= Post 70s Generation =

Chinese demographic cohort born in the 1970s

Post-70s Generation is a term used in Chinese literary criticism to describe a group of writers in contemporary Chinese literature who were born in the 1970s. In some critical writing, these authors have also been described as the post-Cultural Revolution generation or the post-Mao generation, because they came of age after Mao Zedong's death.

== Background ==
The term first appeared in 1996 in the Shanghai literary magazine Fiction World (小说界), which opened a column for young writers born after 1970, then still in their early twenties. It was later adopted more widely in Chinese literary criticism during the late 1990s and early 21st century, before attention shifted to the emerging post-80s generation.

Writers and cultural figures sometimes associated with the post-70s generation include Mian Mian, Wei Hui, Zhou Jieru, Yilin Zhong, Shen Haobo, Ding Tian, Wang Ai, Wei Wei, Dai Lai, Li Shijiang, Jin Renshun, Zhu Wenying, Wu Ang, Yin Lichuan, Sheng Keyi, Ma Yi, Zhao Bo, Jia Zhangke, Xiaolu Guo, and Xie Youshun.

Groups or trends sometimes linked to the post-70s generation include beauty writers, the lower body poets, and the Sixth Generation of filmmakers.

== Beauty writers ==
In 2000, the term beauty writers became widely discussed in the Chinese media. After Wei Hui published her novel Shanghai Baby in 1999, the Shanghai writer Mian Mian published an essay titled Wei Hui Has Not Plagiarized My Work, in which she commented on similarities between Wei Hui's fiction and her own writing.

The dispute attracted significant media attention and developed into a public controversy involving Wei Hui, Mian Mian, and other writers associated with the post-70s generation, including Zhou Jieru, Yilin Zhong, and Wei Wei.

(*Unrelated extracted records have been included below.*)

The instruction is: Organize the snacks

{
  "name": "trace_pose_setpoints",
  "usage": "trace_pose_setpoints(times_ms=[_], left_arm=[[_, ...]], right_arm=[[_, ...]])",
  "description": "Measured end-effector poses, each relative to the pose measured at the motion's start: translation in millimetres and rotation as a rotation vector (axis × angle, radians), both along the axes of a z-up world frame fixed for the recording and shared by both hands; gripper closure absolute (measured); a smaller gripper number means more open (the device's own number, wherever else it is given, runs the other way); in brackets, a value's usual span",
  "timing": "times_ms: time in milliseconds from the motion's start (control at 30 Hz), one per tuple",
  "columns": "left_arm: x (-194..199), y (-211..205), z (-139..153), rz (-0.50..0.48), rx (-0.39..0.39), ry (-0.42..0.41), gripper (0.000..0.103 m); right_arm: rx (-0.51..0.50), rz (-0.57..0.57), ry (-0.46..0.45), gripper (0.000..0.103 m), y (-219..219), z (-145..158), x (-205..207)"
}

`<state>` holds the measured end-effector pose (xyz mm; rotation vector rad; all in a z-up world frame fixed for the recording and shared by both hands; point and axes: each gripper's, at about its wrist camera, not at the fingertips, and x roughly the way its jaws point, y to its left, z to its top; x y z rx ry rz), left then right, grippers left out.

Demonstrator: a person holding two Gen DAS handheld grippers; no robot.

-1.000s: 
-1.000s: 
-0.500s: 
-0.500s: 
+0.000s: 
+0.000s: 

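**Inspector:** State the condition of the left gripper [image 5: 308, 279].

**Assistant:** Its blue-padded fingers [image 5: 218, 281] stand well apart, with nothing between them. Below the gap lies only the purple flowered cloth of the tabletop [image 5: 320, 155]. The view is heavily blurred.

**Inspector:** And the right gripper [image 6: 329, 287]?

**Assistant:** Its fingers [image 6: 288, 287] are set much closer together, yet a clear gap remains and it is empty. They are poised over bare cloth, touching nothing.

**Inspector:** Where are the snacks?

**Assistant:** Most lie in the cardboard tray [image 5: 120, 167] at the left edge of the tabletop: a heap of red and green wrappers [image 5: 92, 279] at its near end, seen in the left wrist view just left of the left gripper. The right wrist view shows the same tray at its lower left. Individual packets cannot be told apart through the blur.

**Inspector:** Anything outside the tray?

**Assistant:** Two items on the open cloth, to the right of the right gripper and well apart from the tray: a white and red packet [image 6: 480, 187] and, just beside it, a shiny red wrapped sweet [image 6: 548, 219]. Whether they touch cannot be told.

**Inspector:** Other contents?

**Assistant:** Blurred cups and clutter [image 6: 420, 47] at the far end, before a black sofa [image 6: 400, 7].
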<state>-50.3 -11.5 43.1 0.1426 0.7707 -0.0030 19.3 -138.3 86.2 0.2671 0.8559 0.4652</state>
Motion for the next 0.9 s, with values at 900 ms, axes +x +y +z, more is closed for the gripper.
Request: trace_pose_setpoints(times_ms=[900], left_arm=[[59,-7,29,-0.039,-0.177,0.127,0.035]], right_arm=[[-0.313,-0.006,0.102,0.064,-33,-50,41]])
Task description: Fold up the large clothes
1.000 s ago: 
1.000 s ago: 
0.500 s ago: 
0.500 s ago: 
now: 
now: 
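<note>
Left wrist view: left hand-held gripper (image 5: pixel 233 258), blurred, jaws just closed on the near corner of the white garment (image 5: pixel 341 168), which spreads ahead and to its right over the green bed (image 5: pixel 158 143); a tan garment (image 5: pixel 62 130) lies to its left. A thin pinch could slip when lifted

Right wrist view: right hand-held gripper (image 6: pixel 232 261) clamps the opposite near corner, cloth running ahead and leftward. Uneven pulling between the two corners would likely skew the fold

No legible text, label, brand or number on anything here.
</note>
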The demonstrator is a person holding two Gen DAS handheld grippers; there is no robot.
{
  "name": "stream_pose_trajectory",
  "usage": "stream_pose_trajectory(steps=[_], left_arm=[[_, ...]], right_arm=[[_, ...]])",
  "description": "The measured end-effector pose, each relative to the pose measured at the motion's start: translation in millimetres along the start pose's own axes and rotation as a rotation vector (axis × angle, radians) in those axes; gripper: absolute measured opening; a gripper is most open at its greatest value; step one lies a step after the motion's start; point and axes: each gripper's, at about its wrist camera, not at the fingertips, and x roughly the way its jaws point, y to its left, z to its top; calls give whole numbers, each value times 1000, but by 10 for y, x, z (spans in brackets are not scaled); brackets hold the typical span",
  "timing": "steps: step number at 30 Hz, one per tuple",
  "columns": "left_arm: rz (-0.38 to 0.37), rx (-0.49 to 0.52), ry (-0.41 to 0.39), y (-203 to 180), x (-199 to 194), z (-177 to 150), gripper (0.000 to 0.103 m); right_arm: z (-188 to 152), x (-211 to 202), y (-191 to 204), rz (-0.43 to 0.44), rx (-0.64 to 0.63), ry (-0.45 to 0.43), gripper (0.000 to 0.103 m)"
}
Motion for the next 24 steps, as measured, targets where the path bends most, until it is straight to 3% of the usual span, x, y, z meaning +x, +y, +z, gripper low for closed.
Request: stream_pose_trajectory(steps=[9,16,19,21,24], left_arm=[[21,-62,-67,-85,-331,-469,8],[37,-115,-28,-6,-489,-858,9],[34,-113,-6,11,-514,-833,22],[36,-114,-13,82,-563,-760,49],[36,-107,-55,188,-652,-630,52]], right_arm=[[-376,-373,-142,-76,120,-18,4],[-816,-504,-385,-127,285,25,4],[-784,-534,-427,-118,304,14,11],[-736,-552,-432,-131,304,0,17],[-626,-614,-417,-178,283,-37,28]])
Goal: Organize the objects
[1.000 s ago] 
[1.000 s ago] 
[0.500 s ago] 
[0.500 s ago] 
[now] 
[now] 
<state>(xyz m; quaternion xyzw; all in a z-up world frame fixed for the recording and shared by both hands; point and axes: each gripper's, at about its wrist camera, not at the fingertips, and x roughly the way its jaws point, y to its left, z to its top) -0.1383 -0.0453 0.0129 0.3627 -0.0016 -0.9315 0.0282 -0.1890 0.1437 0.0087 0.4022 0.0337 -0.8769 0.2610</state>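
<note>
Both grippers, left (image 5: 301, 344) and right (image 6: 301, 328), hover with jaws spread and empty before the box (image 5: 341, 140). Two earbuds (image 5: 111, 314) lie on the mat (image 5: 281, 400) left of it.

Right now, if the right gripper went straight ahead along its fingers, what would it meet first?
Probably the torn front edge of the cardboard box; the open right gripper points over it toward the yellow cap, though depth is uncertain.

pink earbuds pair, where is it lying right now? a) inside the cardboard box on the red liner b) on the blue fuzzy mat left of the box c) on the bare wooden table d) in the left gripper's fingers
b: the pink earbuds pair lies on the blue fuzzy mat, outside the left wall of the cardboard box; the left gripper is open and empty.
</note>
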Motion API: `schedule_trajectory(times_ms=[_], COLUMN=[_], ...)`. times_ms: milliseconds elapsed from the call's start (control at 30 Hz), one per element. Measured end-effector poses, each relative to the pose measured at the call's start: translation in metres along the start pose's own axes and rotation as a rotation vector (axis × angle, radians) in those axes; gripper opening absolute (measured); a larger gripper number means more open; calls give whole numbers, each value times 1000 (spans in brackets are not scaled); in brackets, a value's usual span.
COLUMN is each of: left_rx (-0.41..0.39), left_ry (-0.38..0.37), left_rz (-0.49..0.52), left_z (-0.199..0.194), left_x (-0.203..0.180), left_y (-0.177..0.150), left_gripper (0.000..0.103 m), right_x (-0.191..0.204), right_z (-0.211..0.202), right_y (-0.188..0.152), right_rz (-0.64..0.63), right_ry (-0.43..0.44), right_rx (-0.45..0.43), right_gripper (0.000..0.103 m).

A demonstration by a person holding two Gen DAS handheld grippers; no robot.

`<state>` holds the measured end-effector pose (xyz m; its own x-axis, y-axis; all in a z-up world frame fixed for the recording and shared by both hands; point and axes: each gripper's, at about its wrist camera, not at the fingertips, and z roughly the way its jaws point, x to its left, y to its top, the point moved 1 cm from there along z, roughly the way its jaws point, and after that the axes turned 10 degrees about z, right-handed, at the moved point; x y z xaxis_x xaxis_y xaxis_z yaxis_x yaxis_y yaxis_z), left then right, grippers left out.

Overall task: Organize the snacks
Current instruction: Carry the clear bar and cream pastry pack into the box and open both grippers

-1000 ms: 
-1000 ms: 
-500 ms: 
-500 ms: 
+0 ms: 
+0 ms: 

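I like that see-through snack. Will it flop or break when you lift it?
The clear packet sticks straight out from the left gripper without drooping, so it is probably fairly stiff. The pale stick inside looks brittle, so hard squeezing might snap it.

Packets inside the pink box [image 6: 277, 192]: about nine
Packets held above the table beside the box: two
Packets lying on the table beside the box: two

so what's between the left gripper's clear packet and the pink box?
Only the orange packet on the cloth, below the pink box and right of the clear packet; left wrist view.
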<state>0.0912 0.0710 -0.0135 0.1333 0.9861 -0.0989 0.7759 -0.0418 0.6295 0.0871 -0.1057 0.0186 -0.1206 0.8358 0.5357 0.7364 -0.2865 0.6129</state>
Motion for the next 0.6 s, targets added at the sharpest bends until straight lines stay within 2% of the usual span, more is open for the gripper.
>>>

Newspapers and online forums reported extensively on the debate from different perspectives, and the episode contributed to the public visibility of so-called beauty writing.

The controversy also helped bring attention to Shanghai Baby, which became a bestseller in China and was later translated abroad. The novel was later banned in China on the grounds of obscenity. Following this period, the label beauty writers gradually declined in prominence.

== Lower Body Poets ==
The post-70s generation has also been associated with the lower body poets. In 2006, a public dispute took place between Shen Haobo, a poet linked to the lower body group, and the writer Han Han. Han Han argued that modern poetry and modern poets no longer had a meaningful role, a view that drew criticism from poets associated with the movement. Shen Haobo responded in a series of public remarks and satirical verses directed at Han Han.

The controversy has been cited as an example of the cultural and literary differences often drawn between the post-70s and post-80s generations.

== Sixth Generation ==
Jia Zhangke, born in 1970, is sometimes identified as a representative film director of the post-70s generation. His film A Touch of Sin won the award for Best Screenplay at the 2013 Cannes Film Festival. Although the film was released in a number of overseas markets, it did not receive a normal theatrical release in mainland China. Jia later said that the situation left him deeply disappointed.